Furthermore, a common interview question that stumps the best candidate is, “How would you describe your management style?” So, are you an autocratic leader–kindred to Machiavelli–or a charismatic leader, leading your team by your personality and charm? Whether you know it or not, how you lead can be described and slotted into specific leadership styles. In the styles listed below, you may even see aspects of how you lead in all or part of them.

In today’s workplace, numerous levels of leadership exist within an organization. Some of these have specific principles and styles associated with them. Entire organizations can even be built around one type of leadership style, such as the armed forces. Autocratic from inception and long proven effective, even the armed forces are looking to integrate other leadership disciplines into their operations.

Zachary First, Managing Director of the Drucker Institute, when asked about Machiavelli’s philosophies in today’s workplace, cites Peter Drucker’s book, The Age of Discontinuity:

“In the spring of 1968, a witty book made headlines for a few weeks. Titled Management & Machiavelli, it asserted that every business is a political organization and that, therefore, Machiavelli’s rules for princes and rulers are fully applicable to the conduct of corporate executives. Of course, this is not a particularly new insight. … But during the last twenty years, non-businesses–government, the armed services, the university, the hospital–have begun to apply to themselves the concepts and methods of business management. And this is indeed new.”

As seen in the business models of today, the old way of doing things is becoming quickly extinct. Employees and business owners expect more from managers, and the autocratic style of managing–having blossomed during the Industrial Age–is far behind us.


An autocratic leader exerts high levels of power over his or her employees or team members; this is often referred to as a dictatorship. A typical autocratic leader does not involve members of his or her team in the decision-making process. If someone does ask for an opinion or recommendation, it is most likely dismissed as soon as it is heard. Communication is described as one-way. The work environment is stressful.
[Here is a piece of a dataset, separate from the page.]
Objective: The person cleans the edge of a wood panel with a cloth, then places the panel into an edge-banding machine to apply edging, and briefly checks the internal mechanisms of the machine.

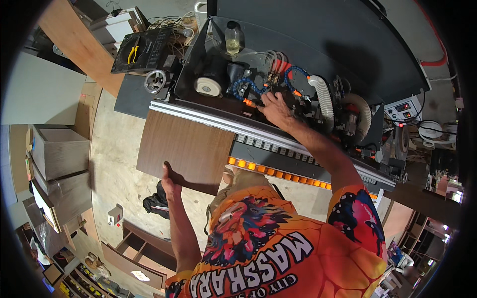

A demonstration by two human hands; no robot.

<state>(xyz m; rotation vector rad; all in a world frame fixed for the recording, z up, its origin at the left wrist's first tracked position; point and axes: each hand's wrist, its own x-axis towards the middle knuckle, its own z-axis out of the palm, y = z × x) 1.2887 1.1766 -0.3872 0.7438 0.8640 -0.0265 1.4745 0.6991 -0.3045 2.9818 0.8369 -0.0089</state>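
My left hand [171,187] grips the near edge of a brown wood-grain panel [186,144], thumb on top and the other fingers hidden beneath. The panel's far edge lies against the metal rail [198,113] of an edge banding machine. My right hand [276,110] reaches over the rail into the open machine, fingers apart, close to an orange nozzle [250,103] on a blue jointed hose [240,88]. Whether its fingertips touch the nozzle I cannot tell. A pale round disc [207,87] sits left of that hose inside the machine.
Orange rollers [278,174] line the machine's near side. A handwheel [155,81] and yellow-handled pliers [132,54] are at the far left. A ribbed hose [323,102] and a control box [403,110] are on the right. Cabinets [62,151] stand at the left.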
Turnover and absenteeism are both high. This style is not successful in situations where employees can become resentful or fearful. The ideal situation for this type of leadership is routine and unskilled jobs/tasks where the advantages of control outweigh the disadvantages. In situations and conditions which call for urgent action or emergencies, this may be the best style to adopt. Most employees have worked for an autocratic leader, and can adapt to the style when needed. In some situations, subordinates may actually prefer this style.


If you have been told that you lead “by the book,” you might be a bureaucratic leader. This person is charged with ensuring that his or her colleagues, employees and team members follow strict and systematic protocol and procedures. Leaders seem empowered by the title and position they hold. Used incorrectly, the inflexibility and level of control can demoralize the team, and diminish the ability to react to changes in the workplace and environment. Individual employees may succeed in this environment by following the rules.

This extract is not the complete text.